Biden Stands Firm On Afghanistan: I 'Will Not Pass This War Onto a Fifth' US President
President outlines five-point plan for US involvement
Despite facing some of the worst political blowback of his presidency, Joe Biden stood firm in his moves to end US military intervention in Afghanistan — despite the fact that nation is tumbling further into control of the Taliban by the day.
Republicans and other political opponents of Biden's have been piling on as images escape Afghanistan of a nation in turmoil as Taliban fighters unexpectedly have retaken most of the country — including now the Afghan capital, Kabul.
Indeed, Rep Marjorie Taylor Greene (R-Ga) said that she intends to file articles of impeachment against Biden over the goings-on in Afghanistan.
But, in a statement Monday, Biden didn't waver in his initiative to put a cap on what has been a nearly 20-year US military intervention.
US troops first entered Afghanistan in 2002 in the wake of the September 11, 2001, terrorist attacks, because the Taliban who ruled Afghanistan at the time gave safe haven to the al-Qaeda masterminds who plotted the attacks.
In the intervening years, al-Qaeda chief Osama bin Laden was killed and the rest of the terrorist organization degraded.
In his White House statement Monday, Biden articulated a 5-point plan for US involvement in Afghanistan going forward.

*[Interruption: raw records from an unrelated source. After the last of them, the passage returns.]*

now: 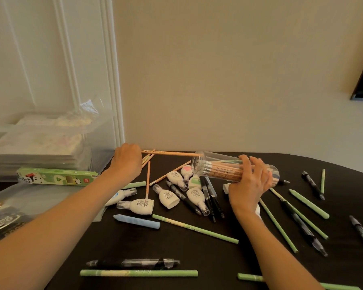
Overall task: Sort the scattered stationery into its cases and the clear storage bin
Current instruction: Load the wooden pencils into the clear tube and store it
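**Pencil held at the mouth of the tube**

Nearest the camera, a smooth green pencil [138, 273] lies flat on the dark matte table [218, 260], with a clear-barrelled black pen [132, 263] just beyond and parallel to it. Further in, a chunky pale-blue crayon [136, 221] with a blunt tip lies beside a long slim green stick [195, 229]. More green sticks and black pens are scattered to the right.

Mid-table sits a cluster of squat white bottles [169, 196], glossy plastic with clear caps, mixed with black pens.

The right hand [249, 185] has its grip wrapped round a clear plastic tube [235, 166], a ribbed cylinder held on its side above the table, mouth pointing left. Bare-wood pencils are packed inside it.

The left hand [127, 162] has its grip closed on one end of a wooden pencil [170, 153], round and unpainted. That pencil runs level to the right, its far end at the tube's mouth. A few more wooden pencils lie loose on the table under and beside this hand.

At the left, a green printed cardboard box [57, 177] rests against the bin [50, 143], a clear-walled container against the wall with flat pale packets stacked inside. A crinkled clear bag [13, 210] lies in front of it.
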`<state>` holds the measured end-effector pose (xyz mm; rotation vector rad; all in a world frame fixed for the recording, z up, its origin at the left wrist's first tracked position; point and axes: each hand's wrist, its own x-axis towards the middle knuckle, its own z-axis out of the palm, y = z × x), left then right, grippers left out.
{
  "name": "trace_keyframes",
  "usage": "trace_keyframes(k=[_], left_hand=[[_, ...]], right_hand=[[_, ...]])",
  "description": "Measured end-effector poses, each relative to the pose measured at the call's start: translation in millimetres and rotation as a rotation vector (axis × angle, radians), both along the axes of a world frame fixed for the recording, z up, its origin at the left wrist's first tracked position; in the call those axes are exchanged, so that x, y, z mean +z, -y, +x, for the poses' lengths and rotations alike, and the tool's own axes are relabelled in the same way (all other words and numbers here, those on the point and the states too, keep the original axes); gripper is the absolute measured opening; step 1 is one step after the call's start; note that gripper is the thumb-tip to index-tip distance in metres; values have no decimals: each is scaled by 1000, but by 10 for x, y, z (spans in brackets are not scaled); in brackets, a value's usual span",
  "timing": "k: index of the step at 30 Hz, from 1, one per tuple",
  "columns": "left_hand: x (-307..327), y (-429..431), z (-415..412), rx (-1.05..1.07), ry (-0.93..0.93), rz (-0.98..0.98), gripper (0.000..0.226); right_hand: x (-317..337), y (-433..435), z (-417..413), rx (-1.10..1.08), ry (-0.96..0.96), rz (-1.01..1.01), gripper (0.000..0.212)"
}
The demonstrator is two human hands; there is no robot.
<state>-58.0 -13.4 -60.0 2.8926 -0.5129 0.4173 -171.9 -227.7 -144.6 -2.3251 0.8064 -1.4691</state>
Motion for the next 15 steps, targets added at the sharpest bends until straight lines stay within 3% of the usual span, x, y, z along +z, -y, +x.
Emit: trace_keyframes(k=[5,8,12,15], left_hand=[[18,72,-116,-38,63,144,23],[54,245,-211,-173,1,34,26],[62,518,-450,-503,-421,-337,56],[50,560,-547,-635,-705,-533,80]], right_hand=[[-42,-11,33,48,-4,-119,75],[-65,-57,51,64,1,-176,81],[-84,-76,61,64,21,-148,80],[-85,-21,55,31,38,-83,77]])
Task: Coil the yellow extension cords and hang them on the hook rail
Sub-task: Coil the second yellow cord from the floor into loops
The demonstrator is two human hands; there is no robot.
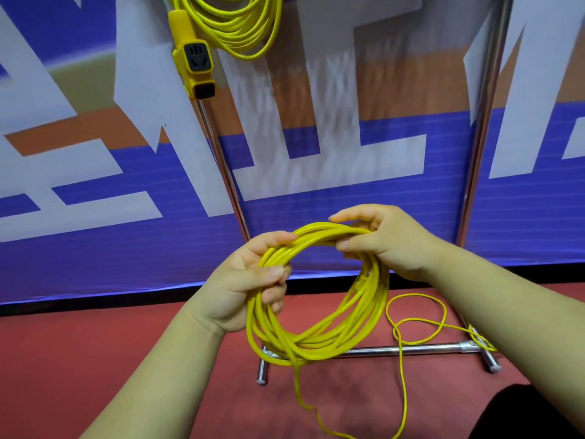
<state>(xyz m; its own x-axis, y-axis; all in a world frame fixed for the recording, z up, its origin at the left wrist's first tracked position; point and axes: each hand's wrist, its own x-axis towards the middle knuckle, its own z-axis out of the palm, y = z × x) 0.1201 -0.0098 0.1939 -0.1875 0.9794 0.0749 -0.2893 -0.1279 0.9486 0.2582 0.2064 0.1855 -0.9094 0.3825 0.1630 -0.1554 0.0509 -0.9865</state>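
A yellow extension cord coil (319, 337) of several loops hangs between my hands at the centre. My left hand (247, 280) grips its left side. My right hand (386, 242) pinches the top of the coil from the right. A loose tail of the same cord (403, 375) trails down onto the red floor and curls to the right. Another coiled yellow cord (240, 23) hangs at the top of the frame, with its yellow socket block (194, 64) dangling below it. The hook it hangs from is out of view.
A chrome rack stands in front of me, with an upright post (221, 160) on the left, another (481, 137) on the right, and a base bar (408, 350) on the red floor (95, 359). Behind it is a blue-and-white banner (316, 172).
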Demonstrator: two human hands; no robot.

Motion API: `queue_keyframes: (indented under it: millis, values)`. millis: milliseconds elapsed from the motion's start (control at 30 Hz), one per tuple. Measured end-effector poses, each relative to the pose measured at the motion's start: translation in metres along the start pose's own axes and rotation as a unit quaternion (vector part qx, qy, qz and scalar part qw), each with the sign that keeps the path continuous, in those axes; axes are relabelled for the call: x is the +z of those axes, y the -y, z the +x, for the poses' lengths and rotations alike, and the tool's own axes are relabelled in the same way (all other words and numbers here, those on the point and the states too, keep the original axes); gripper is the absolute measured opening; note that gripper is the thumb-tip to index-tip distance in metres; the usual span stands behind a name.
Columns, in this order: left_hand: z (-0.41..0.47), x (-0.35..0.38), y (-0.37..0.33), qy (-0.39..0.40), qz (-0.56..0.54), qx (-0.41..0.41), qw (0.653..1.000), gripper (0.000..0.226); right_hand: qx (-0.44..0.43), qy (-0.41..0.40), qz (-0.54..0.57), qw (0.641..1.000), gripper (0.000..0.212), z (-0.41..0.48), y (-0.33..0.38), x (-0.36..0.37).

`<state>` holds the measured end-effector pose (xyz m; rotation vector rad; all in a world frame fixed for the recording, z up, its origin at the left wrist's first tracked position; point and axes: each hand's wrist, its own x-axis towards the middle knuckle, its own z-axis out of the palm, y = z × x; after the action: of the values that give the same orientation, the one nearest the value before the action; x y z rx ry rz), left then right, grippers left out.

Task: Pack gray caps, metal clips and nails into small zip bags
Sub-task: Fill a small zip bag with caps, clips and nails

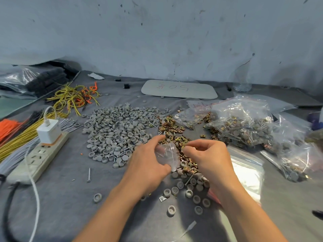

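A big heap of gray caps (118,128) lies in the middle of the gray cloth, with nails (122,151) mixed in at its near edge. Brass-coloured metal clips (172,127) form a strip to its right. My left hand (148,161) grips a small clear zip bag (167,154) above the clips. Curled fingers of my right hand (208,158) pinch the bag's right edge. More caps (190,187) lie scattered under my wrists. What the bag contains cannot be made out.
Filled zip bags (244,126) pile up at the right, with a stack of flat empty bags (244,168) beside my right hand. A power strip (38,154) with a white charger (49,131) and bundled wires (75,96) lie at the left. A white board (180,89) rests near the wall.
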<state>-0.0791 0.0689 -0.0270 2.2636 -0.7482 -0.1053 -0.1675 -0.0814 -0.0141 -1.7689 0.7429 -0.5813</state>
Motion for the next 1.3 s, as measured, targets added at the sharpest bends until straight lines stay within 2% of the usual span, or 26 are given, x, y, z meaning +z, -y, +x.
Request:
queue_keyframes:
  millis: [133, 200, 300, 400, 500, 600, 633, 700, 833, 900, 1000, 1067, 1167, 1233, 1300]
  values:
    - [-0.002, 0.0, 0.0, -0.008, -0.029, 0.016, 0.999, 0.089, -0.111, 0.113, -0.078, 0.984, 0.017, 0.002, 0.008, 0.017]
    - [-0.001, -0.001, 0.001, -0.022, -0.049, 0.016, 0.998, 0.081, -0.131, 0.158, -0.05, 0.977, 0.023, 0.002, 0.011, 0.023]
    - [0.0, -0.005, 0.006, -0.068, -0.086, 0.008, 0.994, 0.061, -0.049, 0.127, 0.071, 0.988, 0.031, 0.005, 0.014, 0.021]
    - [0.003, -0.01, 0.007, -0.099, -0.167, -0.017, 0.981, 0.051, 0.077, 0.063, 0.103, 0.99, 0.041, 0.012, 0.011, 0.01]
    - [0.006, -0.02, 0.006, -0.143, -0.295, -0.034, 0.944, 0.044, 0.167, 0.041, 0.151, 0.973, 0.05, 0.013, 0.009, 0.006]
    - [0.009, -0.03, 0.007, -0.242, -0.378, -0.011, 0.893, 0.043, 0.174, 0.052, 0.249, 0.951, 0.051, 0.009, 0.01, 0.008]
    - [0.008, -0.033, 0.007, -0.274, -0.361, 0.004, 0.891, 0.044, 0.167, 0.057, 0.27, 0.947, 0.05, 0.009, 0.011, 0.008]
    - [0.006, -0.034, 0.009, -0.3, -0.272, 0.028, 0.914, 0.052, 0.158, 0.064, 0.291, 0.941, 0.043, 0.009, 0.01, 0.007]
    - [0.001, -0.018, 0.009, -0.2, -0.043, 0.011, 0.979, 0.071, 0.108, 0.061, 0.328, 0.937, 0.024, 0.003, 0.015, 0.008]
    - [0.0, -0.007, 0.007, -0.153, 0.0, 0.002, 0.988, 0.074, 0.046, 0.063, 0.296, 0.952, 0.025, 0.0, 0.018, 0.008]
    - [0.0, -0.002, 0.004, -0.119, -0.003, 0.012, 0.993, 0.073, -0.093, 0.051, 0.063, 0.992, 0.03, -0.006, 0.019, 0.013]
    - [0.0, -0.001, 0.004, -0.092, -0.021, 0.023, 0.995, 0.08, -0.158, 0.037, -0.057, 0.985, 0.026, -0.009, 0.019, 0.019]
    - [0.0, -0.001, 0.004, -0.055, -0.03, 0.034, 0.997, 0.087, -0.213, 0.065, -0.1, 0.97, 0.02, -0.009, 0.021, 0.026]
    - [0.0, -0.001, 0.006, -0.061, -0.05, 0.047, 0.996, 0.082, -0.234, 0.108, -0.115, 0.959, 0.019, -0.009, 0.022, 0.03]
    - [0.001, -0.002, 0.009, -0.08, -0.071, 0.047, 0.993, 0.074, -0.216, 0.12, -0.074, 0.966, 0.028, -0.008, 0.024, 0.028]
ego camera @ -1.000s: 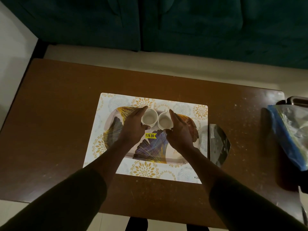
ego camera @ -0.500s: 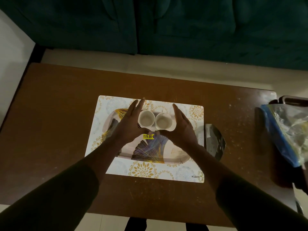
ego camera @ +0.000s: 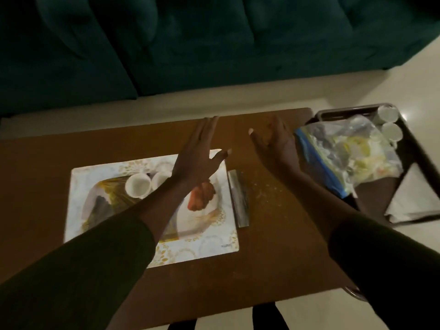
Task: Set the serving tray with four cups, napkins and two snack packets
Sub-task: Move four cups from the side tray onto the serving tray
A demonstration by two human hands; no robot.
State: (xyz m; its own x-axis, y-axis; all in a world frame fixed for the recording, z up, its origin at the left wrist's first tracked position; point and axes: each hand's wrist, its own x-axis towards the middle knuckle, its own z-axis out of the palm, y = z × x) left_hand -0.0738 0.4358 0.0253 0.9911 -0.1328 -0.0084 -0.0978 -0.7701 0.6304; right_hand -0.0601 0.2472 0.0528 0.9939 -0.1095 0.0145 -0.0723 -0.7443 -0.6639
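Cups [ego camera: 390,131] look small, stiff, light and breakable, so we would pinch each by its rim or wall. We count 2 cups on the tray [ego camera: 204,217] at left centre, 2 more at upper right beside 1 bag [ego camera: 345,151]. Our left hand [ego camera: 197,160] and right hand [ego camera: 273,144] hover spread wide, holding nothing. 1 packet [ego camera: 238,198] lies just right of the mat [ego camera: 147,258].

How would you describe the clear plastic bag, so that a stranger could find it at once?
Start at the brown table and go to its right end, where a dark metal tray stands. The clear plastic bag lies across this tray, next to two white cups. Unlike anything near it, it is crumpled and see-through, with a blue strip along its edge.
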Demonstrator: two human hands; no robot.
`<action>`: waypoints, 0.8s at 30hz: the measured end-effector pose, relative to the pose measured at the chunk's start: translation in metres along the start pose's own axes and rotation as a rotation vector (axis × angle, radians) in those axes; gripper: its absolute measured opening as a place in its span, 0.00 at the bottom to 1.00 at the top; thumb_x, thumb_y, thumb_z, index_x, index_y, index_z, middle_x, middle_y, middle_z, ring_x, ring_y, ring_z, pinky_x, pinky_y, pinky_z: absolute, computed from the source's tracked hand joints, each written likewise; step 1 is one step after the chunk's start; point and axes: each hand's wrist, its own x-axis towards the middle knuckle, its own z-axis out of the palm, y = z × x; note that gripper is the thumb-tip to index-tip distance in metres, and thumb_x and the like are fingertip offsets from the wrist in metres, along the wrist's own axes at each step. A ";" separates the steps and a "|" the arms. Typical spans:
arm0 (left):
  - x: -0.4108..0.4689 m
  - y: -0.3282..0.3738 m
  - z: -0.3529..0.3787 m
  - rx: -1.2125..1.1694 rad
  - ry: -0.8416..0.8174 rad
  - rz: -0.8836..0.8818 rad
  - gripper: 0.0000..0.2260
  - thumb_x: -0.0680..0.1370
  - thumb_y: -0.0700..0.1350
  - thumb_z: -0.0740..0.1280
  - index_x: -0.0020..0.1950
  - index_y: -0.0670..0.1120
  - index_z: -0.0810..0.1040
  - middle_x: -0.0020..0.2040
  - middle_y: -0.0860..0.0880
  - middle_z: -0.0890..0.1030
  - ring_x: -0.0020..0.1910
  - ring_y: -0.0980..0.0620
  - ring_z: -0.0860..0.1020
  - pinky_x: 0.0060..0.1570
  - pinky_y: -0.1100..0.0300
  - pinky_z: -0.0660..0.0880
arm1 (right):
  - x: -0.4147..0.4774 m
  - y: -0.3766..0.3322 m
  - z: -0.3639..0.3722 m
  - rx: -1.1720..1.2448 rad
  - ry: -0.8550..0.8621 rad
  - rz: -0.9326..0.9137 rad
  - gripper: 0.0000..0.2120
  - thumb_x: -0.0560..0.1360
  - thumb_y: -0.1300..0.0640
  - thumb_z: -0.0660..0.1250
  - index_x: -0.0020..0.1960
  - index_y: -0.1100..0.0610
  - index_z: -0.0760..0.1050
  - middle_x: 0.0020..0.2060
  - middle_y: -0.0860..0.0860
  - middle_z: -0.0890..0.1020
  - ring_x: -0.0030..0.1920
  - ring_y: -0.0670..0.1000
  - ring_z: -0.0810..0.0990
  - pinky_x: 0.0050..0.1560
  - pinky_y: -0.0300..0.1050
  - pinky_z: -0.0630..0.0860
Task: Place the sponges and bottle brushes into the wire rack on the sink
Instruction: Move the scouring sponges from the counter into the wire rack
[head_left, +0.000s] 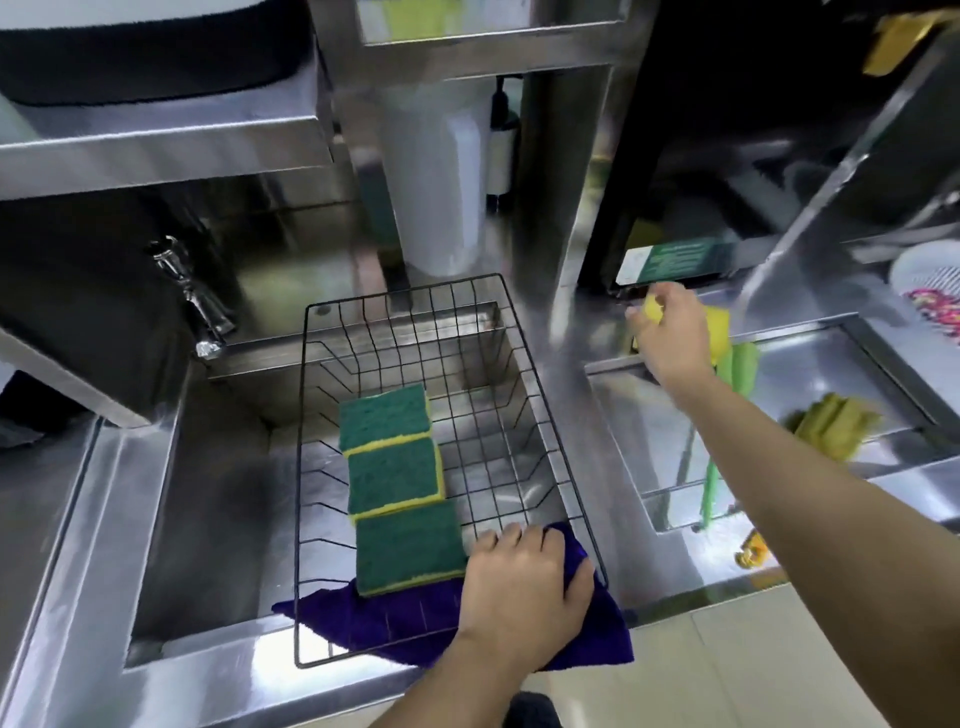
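Note:
A black wire rack (545, 395) sits over the left sink basin. Three green-and-yellow sponges (397, 475) lie in a row inside it, green side up. A purple cloth (384, 621) lies under the rack's near end. My left hand (524, 584) rests palm down on the rack's near right corner, over the cloth. My right hand (672, 338) is raised above the back edge of the right basin, closed on a yellow sponge (719, 327). A green bottle brush (714, 467) stands in the right basin below that hand. Another yellow-green sponge (831, 426) lies blurred to the right.
A chrome tap (195, 296) stands behind the left basin. A white cylinder (441, 187) and steel posts rise behind the rack. A white strainer (930, 280) with pink items sits at the far right. A small orange object (750, 553) lies on the counter's front edge.

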 end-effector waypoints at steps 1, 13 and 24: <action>0.001 0.000 0.001 0.004 0.004 -0.004 0.18 0.72 0.58 0.57 0.32 0.47 0.77 0.28 0.50 0.79 0.28 0.50 0.76 0.31 0.58 0.75 | 0.004 0.010 -0.005 -0.082 0.012 0.043 0.22 0.74 0.56 0.65 0.65 0.64 0.67 0.62 0.64 0.73 0.63 0.62 0.69 0.64 0.53 0.64; 0.001 0.003 0.000 0.012 -0.037 -0.052 0.20 0.74 0.57 0.56 0.34 0.46 0.78 0.30 0.49 0.79 0.30 0.49 0.77 0.31 0.56 0.76 | 0.030 0.047 -0.016 -0.141 -0.106 0.343 0.33 0.66 0.42 0.71 0.65 0.56 0.66 0.64 0.62 0.69 0.66 0.62 0.68 0.68 0.56 0.62; 0.004 0.005 0.003 0.014 -0.031 -0.052 0.19 0.74 0.56 0.56 0.34 0.46 0.79 0.30 0.50 0.79 0.29 0.51 0.76 0.30 0.57 0.75 | 0.030 0.037 -0.002 0.095 -0.163 0.407 0.35 0.64 0.50 0.76 0.63 0.58 0.61 0.64 0.57 0.73 0.63 0.60 0.72 0.65 0.58 0.67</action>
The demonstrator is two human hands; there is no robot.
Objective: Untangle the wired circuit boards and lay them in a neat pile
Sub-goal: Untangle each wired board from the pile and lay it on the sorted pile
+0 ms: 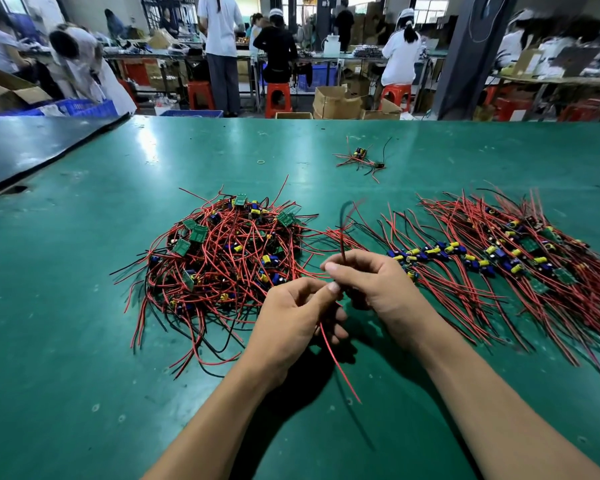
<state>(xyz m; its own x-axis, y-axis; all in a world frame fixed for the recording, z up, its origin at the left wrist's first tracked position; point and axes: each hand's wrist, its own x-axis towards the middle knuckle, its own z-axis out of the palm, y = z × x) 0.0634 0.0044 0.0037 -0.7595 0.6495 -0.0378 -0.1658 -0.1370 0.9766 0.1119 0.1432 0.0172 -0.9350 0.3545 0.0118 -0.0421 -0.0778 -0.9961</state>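
Head view: left hand (291, 327) and right hand (371, 285) pinch the same wires (340, 370), likely straightening them for the row (499, 261).

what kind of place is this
Most likely an electronics assembly workshop: heaps of wired circuit boards on a green bench, workers at long tables behind, and cardboard boxes on the floor.

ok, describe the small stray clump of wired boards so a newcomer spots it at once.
Start at the green table. Beyond the tangled heap and the combed-out row, toward the far edge, lies the stray clump. It is the smallest group by far and touches neither.
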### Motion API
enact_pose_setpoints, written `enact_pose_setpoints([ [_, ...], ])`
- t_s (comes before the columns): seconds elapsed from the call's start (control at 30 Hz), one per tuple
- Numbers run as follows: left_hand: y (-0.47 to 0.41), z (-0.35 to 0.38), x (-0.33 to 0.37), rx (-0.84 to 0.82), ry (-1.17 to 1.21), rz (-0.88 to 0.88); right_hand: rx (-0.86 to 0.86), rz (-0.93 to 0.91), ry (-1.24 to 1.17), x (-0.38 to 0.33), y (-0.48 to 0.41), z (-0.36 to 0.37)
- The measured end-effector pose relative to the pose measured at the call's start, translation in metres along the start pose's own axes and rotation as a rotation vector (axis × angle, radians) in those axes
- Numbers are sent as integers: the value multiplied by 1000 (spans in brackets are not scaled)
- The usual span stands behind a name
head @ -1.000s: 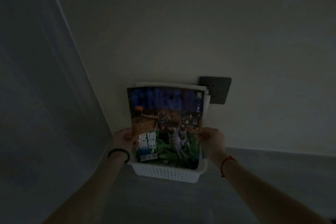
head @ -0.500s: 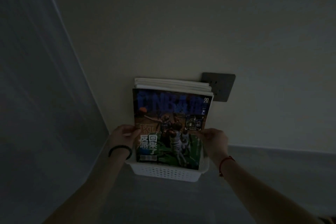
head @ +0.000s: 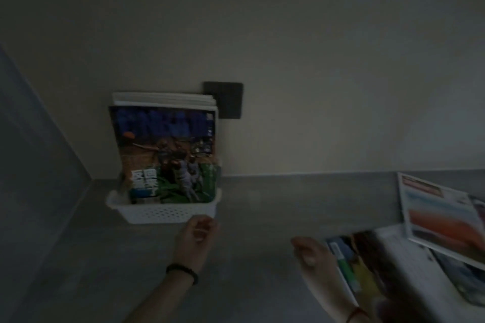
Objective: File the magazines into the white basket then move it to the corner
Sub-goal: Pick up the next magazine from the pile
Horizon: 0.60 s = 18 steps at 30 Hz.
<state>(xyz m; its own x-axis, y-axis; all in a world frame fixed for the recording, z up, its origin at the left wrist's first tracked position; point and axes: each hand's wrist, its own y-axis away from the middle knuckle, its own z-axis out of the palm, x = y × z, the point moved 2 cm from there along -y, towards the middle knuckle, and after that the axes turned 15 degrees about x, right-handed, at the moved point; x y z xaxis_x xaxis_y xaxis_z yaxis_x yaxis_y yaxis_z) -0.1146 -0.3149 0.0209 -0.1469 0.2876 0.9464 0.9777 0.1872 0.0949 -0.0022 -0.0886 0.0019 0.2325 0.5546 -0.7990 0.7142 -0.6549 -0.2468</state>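
The white perforated basket point(head: 162, 212) stands near the corner point(head: 90, 178), filed magazines point(head: 168, 149) upright inside, a basketball cover foremost. Loose magazines point(head: 443, 220) lie overlapping, well apart at right.

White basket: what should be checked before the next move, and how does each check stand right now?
1. White basket upright on the surface: ok.
2. Filed magazines standing in it, leaning toward the wall: ok.
3. All magazines filed: not ok; loose magazines lie to the right.
4. Left hand free: ok; empty, near the basket's front.
5. Right hand gripping the next magazine: cannot tell; blurred.
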Motion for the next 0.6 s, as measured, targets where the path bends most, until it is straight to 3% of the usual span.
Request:
enact_pose_setpoints([
  [0.13,74,83,-12,-224,50,-67,51,75,76,59,11,-69],
  [0.23,120,135,-12,-361,130,-312,34,146,138,96,13,-115],
  [0.4,186,191,-15,-410,23,-406,-126,112,264,148,17,-173],
  [0.47,203,203,-14,-358,17,-282,-279,53,427,165,15,-190],
  [0.6,227,228,-6,-440,-374,490,-442,-32,606,185,9,-217],
])
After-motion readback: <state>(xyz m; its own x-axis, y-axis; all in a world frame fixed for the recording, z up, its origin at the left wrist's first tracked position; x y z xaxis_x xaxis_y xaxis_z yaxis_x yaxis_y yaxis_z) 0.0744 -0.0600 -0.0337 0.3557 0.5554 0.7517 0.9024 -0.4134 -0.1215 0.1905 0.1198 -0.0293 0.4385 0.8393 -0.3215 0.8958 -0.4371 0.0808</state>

Biden has redeployed 5,000 U.S. troops to the country temporarily, to ensure an orderly and safe drawdown of U.S. personnel and other allied personnel, and an orderly and safe evacuation of Afghans who helped US troops during their long mission as well as any others at special risk from the Taliban advance.
He also ordered US forces and its intelligence community to maintain capability and vigilance to address future terrorist threats from Afghanistan.
Biden directed Secretary of State Antony Blinken to support Afghanistan's president and other Afghan leaders as they seek to prevent further bloodshed and pursue a political settlement. Blinken is also tasked with engaging with key regional stakeholders.
The administration has conveyed to the Taliban representatives in Doha, Qatar, via US military leadership there, that any action on their part on the ground in Afghanistan, that puts U.S. personnel or their mission at risk there, will be met with a “swift and strong” U.S. military response.
Finally, Biden placed Ambassador Tracey Jacobson in charge of a government-wide effort to process, transport, and relocate Afghan special immigrant visa applicants and other Afghan allies. “Our hearts go out to the brave Afghan men and women who are now at risk. We are working to evacuate thousands of those who helped our cause and their families,” the president said.
Biden, however, was just as forthright about how the United States came to be involved with this morass and quagmire.
“America went to Afghanistan 20 years ago to defeat the forces that attacked this country on September 11th. That mission resulted in the death of Osama bin Laden over a decade ago and the degradation of al Qaeda. And yet, 10 years later, when I became President, a small number of U.S. troops still remained on the ground, in harm’s way, with a looming deadline to withdraw them or go back to open combat,” Biden said in the White House statement. “Over our country’s 20 years at war in Afghanistan, America has sent its finest young men and women, invested nearly $1 trillion dollars, trained over 300,000 Afghan soldiers and police, equipped them with state-of-the-art military equipment, and maintained their air force as part of the longest war in U.S. history. One more year, or five more years, of U.S. military presence would not have made a difference if the Afghan military cannot or will not hold its own country. And an endless American presence in the middle of another country’s civil conflict was not acceptable to me.
“When I came to office, I inherited a deal cut by my predecessor—which he invited the Taliban to discuss at Camp David on the eve of 9/11 of 2019—that left the Taliban in the strongest position militarily since 2001 and imposed a May 1, 2021 deadline on U.S. Forces,” Biden added. “Shortly before he left office, he also drew U.S. Forces down to a bare minimum of 2,500. Therefore, when I became President, I faced a choice—follow through on the deal, with a brief extension to get our Forces and our allies’ Forces out safely, or ramp up our presence and send more American troops to fight once again in another country’s civil conflict. I was the fourth President to preside over an American troop presence in Afghanistan—two Republicans, two Democrats. I would not, and will not, pass this war onto a fifth.”